Required work: An exact copy of all the data below is needed, without its pictures.
+++ Data extract +++
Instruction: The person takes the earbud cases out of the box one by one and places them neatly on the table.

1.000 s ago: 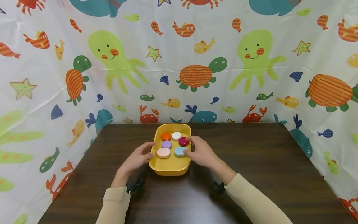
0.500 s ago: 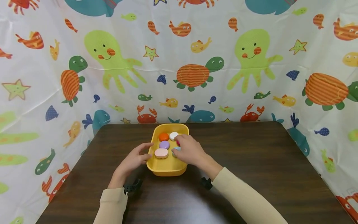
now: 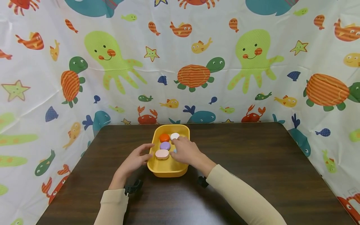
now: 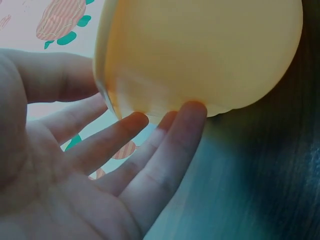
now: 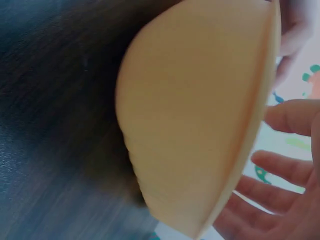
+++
Expected answer:
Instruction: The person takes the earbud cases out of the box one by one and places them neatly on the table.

1.000 s ago: 
0.500 s ago: 
now: 
now: 
now: 

This answer is finished.